A goal of Awelon project is to make software artifacts easy to share, modify, interact with, and compose. Sharing is easiest for documents, images, and similar artifacts that have no external dependencies. For Awelon, I apply this concept to the codebase.
An Awelon codebase is called a “dictionary”. It’s a big set of definitions that are versioned, curated, and maintained together. A dictionary does not depend on external definitions beyond the few Awelon primitives. This opposes the conventional “library” model where we use ad-hoc dependency and configuration managers to glue together interdependent subsets of definitions.
An Awelon dictionary is not limited to defining functions. It can easily contain definitions for data – maps, music, almanacs, articles, paintings, presentations, fonts, forums, books, or blogs. Binary objects may be embedded indirectly via
%secureHash references. Effectively, a dictionary serves as a “smart” filesystem with potential support for typechecked data, partial evaluations, transparent procedural generation, and spreadsheet-like views. In some cases, soft real-time updates are possible, e.g. adding telemetry data for moving objects.

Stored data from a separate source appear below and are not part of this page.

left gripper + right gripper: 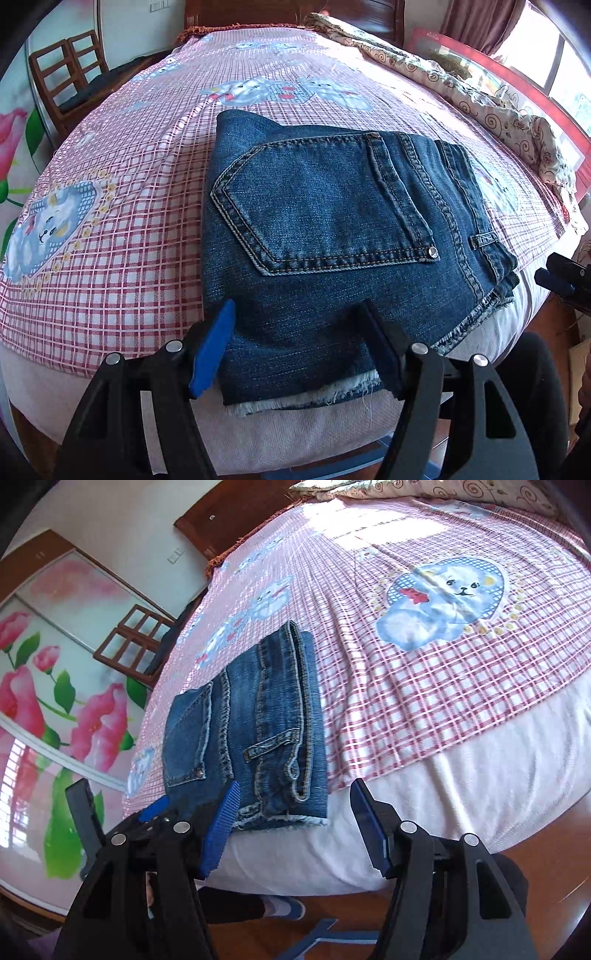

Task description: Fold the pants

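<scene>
We see bright daylight entering through the window (554, 59) at far right, blown out to white, and a glaring sunlit patch on the far bedsheet (369, 528). Both fisheye views bend straight lines strongly toward dark vignetted corners; shadows stay soft.

The blue jeans (332, 236) lie folded into a flat compact packet near the bed's near edge, back pocket facing up.
</scene>
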A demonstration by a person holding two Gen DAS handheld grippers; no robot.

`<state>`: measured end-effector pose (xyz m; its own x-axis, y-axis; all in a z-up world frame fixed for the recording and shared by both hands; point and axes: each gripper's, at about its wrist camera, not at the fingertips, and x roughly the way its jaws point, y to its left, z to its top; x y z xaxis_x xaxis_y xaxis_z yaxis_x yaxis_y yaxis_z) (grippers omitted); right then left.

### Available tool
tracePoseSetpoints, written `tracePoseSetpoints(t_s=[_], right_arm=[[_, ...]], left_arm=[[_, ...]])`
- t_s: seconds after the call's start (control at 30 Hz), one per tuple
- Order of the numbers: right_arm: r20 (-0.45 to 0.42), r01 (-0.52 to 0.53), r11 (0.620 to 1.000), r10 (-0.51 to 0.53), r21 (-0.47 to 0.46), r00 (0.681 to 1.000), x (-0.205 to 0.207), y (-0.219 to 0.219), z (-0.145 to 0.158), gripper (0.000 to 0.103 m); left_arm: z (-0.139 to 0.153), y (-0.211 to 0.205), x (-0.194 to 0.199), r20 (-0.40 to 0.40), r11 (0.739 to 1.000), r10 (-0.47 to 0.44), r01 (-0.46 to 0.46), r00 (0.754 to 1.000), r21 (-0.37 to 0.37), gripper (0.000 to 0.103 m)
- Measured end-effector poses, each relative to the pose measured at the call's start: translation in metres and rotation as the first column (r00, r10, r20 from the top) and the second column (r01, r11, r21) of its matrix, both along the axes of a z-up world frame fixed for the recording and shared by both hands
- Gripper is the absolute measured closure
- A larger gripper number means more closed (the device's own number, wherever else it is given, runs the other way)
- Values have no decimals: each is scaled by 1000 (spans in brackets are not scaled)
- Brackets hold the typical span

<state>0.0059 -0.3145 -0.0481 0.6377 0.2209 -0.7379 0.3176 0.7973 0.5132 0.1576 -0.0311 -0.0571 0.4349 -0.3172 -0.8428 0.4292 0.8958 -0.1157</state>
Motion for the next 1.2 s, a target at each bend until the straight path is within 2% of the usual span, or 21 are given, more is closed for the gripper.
tracePoseSetpoints(t_s=[0.07, 0.2, 0.37, 0.4, 0.43, 0.57, 0.7, 0.77, 0.83, 0.87, 0.93, 0.97, 1.03, 1.07, 1.1, 1.17, 1.2], right_arm=[[5, -24, 999, 24, -30, 1000, -1, 5, 1, 61], [-14, -71, 993, 70, -99, 997, 13, 27, 2, 63], [-47, -53, 996, 50, -70, 998, 31, 30, -15, 64], [-46, -53, 996, 50, -74, 998, 34, 30, -17, 69], [-44, -54, 995, 51, -88, 998, 35, 30, -18, 84], [-3, -83, 994, 83, -69, 997, 32, 27, -12, 92], [1, -91, 993, 91, -74, 996, 26, 29, -5, 93], [-42, -70, 997, 68, -44, 997, 30, 24, -23, 93], [-36, -38, 999, 39, 21, 999, 29, 16, -38, 92], [-39, -36, 999, 37, 23, 999, 29, 16, -38, 92], [-92, -48, 998, 44, -44, 995, 34, 23, -28, 90], [-121, -54, 993, 41, -106, 992, 37, 29, -18, 85], [-139, -48, 949, 5, -310, 990, 40, 43, 7, 79], [-128, -40, 929, -8, -369, 992, 41, 45, 17, 79], [-111, -29, 918, -16, -395, 994, 44, 45, 24, 79], [-84, -30, 912, -5, -408, 996, 56, 40, 32, 66], [-81, -36, 911, 2, -411, 997, 65, 37, 33, 64]], left_arm=[[0, -1, -1, -2, 1000, 5, -5, 1000, 0, 34], [0, -2, 0, -7, 1000, -1, 1, 1000, 5, 33], [1, -2, 1, -12, 1000, -4, 4, 1000, 7, 33], [0, -2, 1, -10, 1000, -5, 5, 1000, 7, 33], [0, -2, 1, -7, 1000, -6, 6, 1000, 7, 32], [0, -5, 0, -2, 1000, -11, 11, 1000, 9, 30], [0, -3, 0, -8, 1000, -29, 29, 1000, -1, 29], [0, -3, 0, -5, 999, -43, 43, 999, -3, 28], [0, -4, -2, 0, 998, -61, 61, 998, 5, 27], [0, -4, -2, 1, 998, -65, 65, 998, 8, 27], [0, -3, -2, -1, 998, -63, 63, 998, 2, 27], [0, -4, -1, -2, 998, -63, 63, 998, 3, 26], [0, -4, -1, -6, 998, -59, 59, 998, 5, 25], [0, -5, -1, -6, 998, -57, 57, 998, 5, 25], [0, -5, -1, -5, 998, -58, 58, 998, 5, 24], [-1, -7, -2, 0, 998, -58, 58, 998, 11, 22], [-1, -8, -2, 1, 998, -57, 57, 998, 15, 22]])
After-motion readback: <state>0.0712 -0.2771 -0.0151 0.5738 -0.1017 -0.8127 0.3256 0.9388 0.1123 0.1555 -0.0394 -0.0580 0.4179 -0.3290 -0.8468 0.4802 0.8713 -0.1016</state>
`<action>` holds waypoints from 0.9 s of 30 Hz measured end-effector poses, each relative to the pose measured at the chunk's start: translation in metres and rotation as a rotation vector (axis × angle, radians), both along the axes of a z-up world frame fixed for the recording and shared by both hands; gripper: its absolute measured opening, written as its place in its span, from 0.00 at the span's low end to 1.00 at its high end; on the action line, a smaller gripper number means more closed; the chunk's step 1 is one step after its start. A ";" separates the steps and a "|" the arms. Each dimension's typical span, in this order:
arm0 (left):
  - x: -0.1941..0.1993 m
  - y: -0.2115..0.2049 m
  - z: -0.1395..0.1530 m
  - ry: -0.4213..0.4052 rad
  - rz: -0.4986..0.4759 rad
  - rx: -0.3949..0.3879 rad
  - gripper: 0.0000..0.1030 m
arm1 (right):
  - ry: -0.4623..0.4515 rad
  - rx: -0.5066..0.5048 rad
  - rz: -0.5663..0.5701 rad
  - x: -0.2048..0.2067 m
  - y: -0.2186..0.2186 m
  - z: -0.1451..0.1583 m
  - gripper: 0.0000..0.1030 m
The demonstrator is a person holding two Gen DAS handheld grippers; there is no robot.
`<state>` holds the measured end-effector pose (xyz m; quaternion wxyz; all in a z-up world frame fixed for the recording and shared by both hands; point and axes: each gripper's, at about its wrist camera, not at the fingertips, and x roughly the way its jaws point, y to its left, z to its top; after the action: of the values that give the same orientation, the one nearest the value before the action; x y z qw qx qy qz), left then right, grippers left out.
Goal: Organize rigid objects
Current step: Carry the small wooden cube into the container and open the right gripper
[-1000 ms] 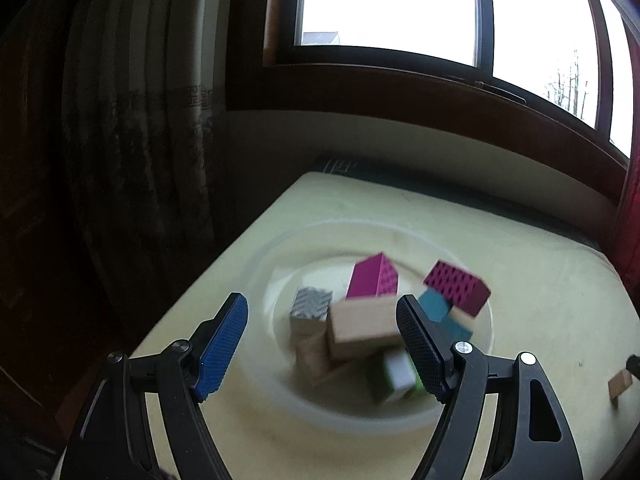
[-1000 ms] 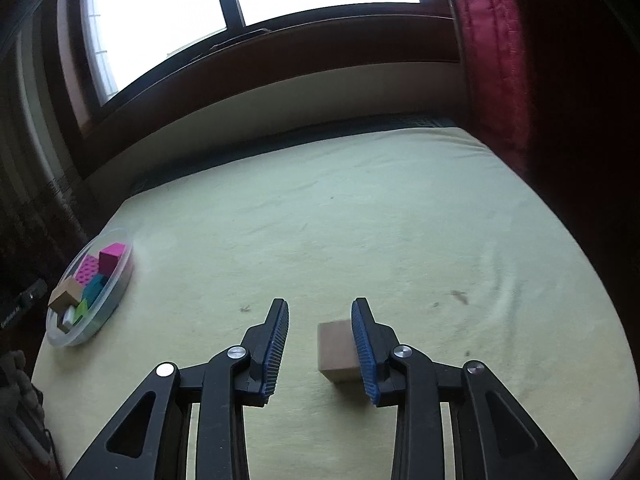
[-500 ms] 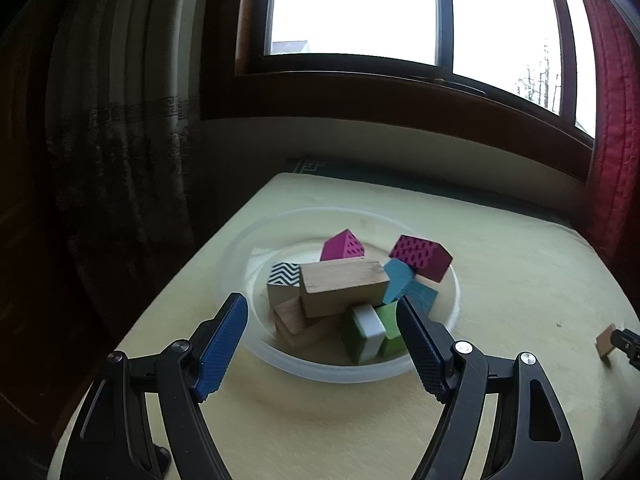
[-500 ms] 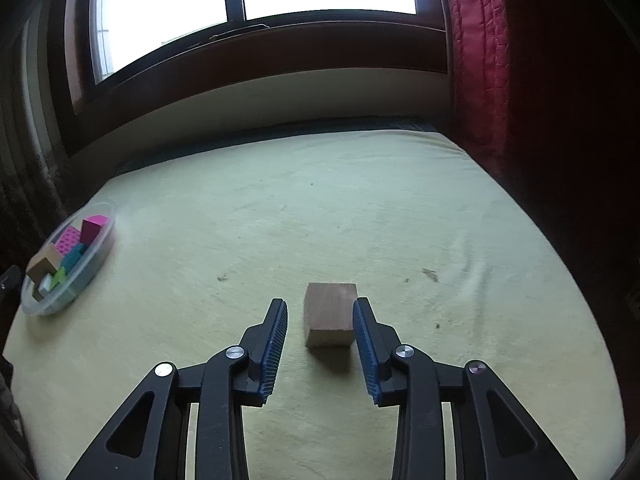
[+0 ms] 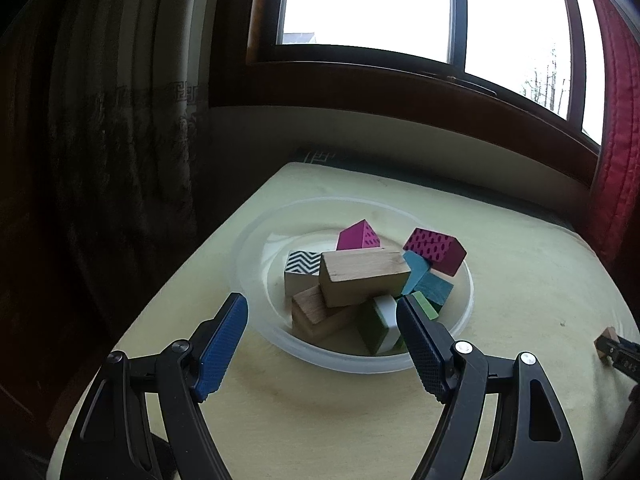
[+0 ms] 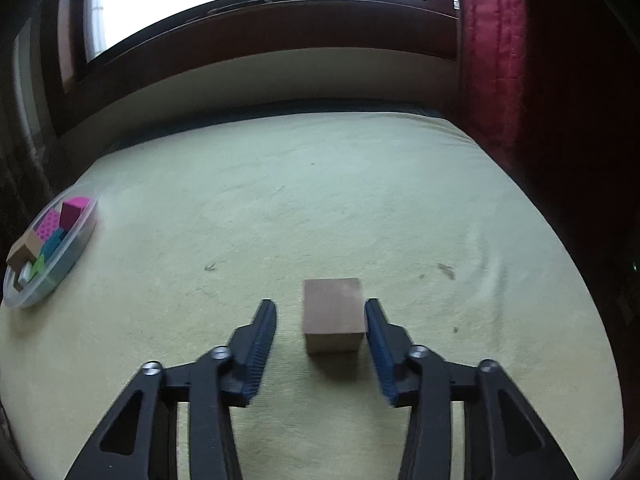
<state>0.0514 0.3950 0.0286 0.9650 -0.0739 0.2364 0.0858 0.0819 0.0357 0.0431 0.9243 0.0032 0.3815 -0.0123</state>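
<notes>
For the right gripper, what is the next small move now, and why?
Probably shift the right gripper slightly right to centre it, then close. Its jaws are open around the plain wooden block on the yellow cloth, with the block near the right finger. The other blocks already lie in the clear bowl.

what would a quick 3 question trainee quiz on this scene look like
1. True or false: the plain wooden block on the yellow cloth is clamped tight in the right tongs.
2. Where do the coloured blocks lie? A) in the clear bowl B) on the windowsill C) on the floor
3. Fill in: the left tongs are ____ and hold nothing.

Key: 1 false, the fingers stand apart around it; 2 A; 3 open.
</notes>
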 end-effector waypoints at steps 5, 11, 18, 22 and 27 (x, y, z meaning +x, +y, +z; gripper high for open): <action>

(Aside: We could follow Haskell’s example of modeling a process with a `main` function and monadic effects detached from dictionary state. However, Awelon project is exploring alternative application models to make computation more accessible and visible. Software agents recording application state in a codebase seems a promising basis.)
To share entire codebases, we may logically embed one dictionary within another, such that
dict/foo represents access to
foo under the named dictionary. This structure avoids naming conflicts and securely controls dataflows – i.e. data can only flow outwards from `dict/` to its host. However, because dictionaries have no external dependencies, they’ll tend to replicate common function definitions (such as arithmetic and list processing).
Ultimately, Awelon dictionaries are massive, widely shared, largely similar, and frequently updated. In context of use, I desire incremental compilation that is optimally shared with equivalent definitions in similar dictionaries.
It took me a long while to develop a suitable representation.
I eventually found inspiration from log-structured merge-trees, radix trees, and use of
secureHash for acyclic reference between binaries. Proposed representation:
/prefix1 secureHash1 /prefix2 secureHash2 :symbol1 definition1 :symbol2 definition2 ~symbol3
Each dictionary node is represented as a series of updates. We can either update a symbol (defining or deleting it, `:` or `~` respectively) or an entire prefix `/`. In the latter case, we use a secure hash to identify another dictionary node, and we strip the matched prefix from symbols within that node.
To find the definition for a symbol, only the last update with matching symbol or prefix is examined. Hence, this representation can be used as an append-only log for streaming updates. For example, an update to `
/p` will mask prior updates to `
:poke` and `
/prod`. We assume the new node at `
/p` will contain those definitions if we intend to preserve them. The empty prefix (as in `
/ secureHash`) is valid and useful. It masks all prior updates and essentially represents a checkpoint or reset in context of a stream, or a prototype inheritance as the first update in a node.
Hierarchical dictionaries may be naively included. Using `
/dict/ secureHash` we can logically copy an entire dictionary. The radix tree structure that strips matched prefixes is essential for structure sharing. With `
:dict/foo def` we can deeply update an individual definition.
Because recent updates are buffered near the root node, we effectively have lightweight working sets with near O(1) update. Because inner nodes are identified by secure hash, we obtain a lot of structure sharing and reasonably efficient diff computations to help maintain a cache of evaluated or compiled forms.
It seems this very simple dictionary representation can support most of my goals. I can even feasibly support distributed storage and lazy download of secure hash references, so clients can work with dictionaries much larger than a single disk.